As for the role of leptin, researchers say it's clear that leptin is not
an anti-obesity hormone — it won't help you lose weight.
But Ahima says the most recent research suggests that leptin — or drugs
that would stimulate leptin signaling — could potentially facilitate the
maintenance of weight loss. So far, this has only been tested in
experimental trials.
My Brain's Response To 'The Food Parade'

Researchers tested subjects, including NPR's Allison Aubrey, by showing
them a mirror image of the real foods displayed above. They compared
their brain response to food with the brain activity when it viewed
mundane household objects.
The researchers invited me to their lab at the Neurological Institute at
Columbia to see exactly how the experiment works. Curious about how my
brain would respond to food, I agreed to an fMRI scan.

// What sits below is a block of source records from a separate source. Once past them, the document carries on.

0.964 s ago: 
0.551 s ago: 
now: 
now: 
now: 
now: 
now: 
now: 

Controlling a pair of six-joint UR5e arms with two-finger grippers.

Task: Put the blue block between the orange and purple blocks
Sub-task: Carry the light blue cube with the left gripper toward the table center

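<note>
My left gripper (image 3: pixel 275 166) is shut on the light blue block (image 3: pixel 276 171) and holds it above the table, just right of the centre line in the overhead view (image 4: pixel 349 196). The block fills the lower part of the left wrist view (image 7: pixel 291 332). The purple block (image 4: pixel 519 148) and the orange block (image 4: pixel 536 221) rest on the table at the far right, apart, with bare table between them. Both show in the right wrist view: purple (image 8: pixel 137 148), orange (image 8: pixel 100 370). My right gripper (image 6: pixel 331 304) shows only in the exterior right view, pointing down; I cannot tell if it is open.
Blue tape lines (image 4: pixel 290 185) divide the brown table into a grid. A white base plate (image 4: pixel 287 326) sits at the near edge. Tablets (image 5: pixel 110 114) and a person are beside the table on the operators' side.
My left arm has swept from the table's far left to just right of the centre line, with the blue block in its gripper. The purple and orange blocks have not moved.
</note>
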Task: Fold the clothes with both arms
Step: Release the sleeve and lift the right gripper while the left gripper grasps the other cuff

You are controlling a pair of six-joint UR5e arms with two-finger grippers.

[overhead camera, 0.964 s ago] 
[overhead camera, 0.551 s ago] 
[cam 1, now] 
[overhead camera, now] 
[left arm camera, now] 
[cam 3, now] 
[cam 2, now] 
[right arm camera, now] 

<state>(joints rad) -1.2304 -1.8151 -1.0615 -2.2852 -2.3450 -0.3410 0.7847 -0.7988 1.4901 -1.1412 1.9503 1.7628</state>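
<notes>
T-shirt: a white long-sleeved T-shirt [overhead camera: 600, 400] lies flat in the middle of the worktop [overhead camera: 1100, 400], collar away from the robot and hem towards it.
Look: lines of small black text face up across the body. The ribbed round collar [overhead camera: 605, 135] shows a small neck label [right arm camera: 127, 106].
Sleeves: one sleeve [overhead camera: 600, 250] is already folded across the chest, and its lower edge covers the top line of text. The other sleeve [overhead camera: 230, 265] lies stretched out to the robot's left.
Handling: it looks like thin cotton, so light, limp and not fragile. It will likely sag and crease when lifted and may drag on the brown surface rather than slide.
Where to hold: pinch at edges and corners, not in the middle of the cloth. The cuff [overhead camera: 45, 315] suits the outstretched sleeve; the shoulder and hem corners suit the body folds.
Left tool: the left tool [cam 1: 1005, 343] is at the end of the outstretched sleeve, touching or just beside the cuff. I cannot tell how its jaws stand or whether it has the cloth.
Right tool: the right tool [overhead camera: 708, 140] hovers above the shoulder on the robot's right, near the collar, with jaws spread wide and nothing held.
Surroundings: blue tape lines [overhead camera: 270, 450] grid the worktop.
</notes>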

As I lay in the scanner, I watched through a mirror as research
assistants passed all kinds of foods — from carrot sticks and apples to
Hershey's Kisses and cookies — through my line of sight.
"Think of it as a food parade," explained Hirsch. After 20 minutes of
watching food, the researchers began analyzing my brain responses.
"You will see a very specific circuit in your brain that's associated
with the appreciation of foods," explained Hirsch.
Hirsch says the patterns in my brain images were similar to those of
test subjects with restored leptin. She pointed to areas in my parietal
and frontal lobes that had activated as I watched the "food parade."
"This is the executive part of the brain," says Hirsch. "You're
responding like somebody in a homeostatic [stable] state." This means
that when I saw the images of food, my brain activated decision-making
areas, and there wasn't nearly as much activity in the emotional,
reward-seeking parts of the brain. Hirsch also pointed out that my brain
showed lots of stimulation in areas related to visual processing.
Courtesy Columbia University Medical Center
Researchers spotted drastic difference in Aubrey's brain activity when
she looked at foods, as compared to mundane objects like a cell phone.
Areas of the brain associated with visual stimulation really lit up.
Of course my brain response could change. The brain images captured just
a snapshot in time. But it was fascinating to see that I didn't have a
very emotional response to food. By comparison, images they'd shown me
of mundane household objects — such as a cell phone — didn't evoke
nearly as much activity in the areas associated with executive function
or visual processing.
Hirsch and Rosenbaum's findings were published in the Journal of
Clinical Investigation. They're now working on follow-up studies to
figure out if people's behavior maps with what they're seeing in brain
scans.
"It's a work in progress," says Hirsch. But she thinks this research is
showing that our physiology tends to set the brain in one of two modes:
The "regain" mode, which nudges us, emotionally, to seek food. Or the
"retain" mode, which helps us maintain a steady weight. Researchers are
following up with more studies to see if people's eating behaviors
mirror their brain response to food.